Welcome to npbackend’s documentation!

The npbackend is a backend interface to Python/NumPy that translates NumPy array operations into a sequence of Python function calls. By implementing these Python functions, external libraries can accelerate NumPy array operations without any modifications to the user Python/NumPy code.

For now, npbackend is integrated with the Bohrium project and cannot be installed separately (the source code can be found here) but it is our intension to decouple npbackend out of Bohrium to become a standalone project.

Contents:

Installation

Since npbackend is integrated with the Bohrium, in order to install npbackend you simple has to install Bohrium. The installation guide can be found at http://www.bh107.org/installation/index.html.

Usage

Using npbackend requires enabling the module and choosing a target.

Note

Since npbackend is integrated with Bohrium, the module name is bohrium and not npbackend.

Enabling npbackend

The least intrusive method of enabling bohrium is invoking your Python program with the module loaded. Which means instead of invoking your Python/NumPy program like this:

python my_program.py

You will invoke it like this instead:

python -m bohrium my_program.py

Which will effectively overrule the numpy module and instead use bohrium. That is all it takes.

Another approach is replacing your import numpy statements with import bohrium. For example, replacing:

import numpy as np

With:

import bohrium as np

Choosing a npbackend target

npbackend will default to using Bohrium as the backend target. Changing backend target is done via the NPBE_TARGET environment variable. Valid values for NPBE_TARGET are:

  1. bhc, the default targeting Bohrium
  2. numexpr, targeting Numexpr
  3. pygpu, targeting libgpuarray
  4. numpy, Using NumPy itself through NumPy backend, this is most likely not something you would want to do, the value is only provided for testing purposes.

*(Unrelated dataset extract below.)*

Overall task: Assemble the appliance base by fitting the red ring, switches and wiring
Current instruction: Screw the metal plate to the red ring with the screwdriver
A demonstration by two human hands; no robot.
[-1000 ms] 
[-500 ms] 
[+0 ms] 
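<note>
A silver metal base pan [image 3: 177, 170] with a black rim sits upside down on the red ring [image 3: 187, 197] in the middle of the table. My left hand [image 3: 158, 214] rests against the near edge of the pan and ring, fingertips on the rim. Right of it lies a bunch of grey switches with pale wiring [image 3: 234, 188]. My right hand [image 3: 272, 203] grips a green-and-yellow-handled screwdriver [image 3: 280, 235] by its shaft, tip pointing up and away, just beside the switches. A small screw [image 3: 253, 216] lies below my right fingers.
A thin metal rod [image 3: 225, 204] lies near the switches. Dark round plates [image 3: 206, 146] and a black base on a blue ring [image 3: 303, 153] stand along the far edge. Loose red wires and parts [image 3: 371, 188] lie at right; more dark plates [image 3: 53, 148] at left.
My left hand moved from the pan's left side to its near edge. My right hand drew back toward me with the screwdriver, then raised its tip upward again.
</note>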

If you which to use something else than the default target, then you can invoke your Python/NumPy application with:

NPBE_TARGET="numexpr" python -m bohrium my_program.py

Or if your changed import statements:

NPBE_TARGET="numexpr" python my_program.py

That is all there is to it.

New Target

In order to implement a new target for npbackend, we need to implement the functions in interface.py:

"""
===================================
Interface for ``npbackend`` targets
===================================

Implementing a ``npbackend`` target, starts with fleshing out::

    import interface

    class View(interface.View):
        ...

    class Base(interface.Base):
        ...

And then implementing each of the methods described in ``interface.py``,
documented below:
"""

class Base(object):
    """
    Abstract base array handle (an array has only one base)
    Encapsulates memory allocated for an array.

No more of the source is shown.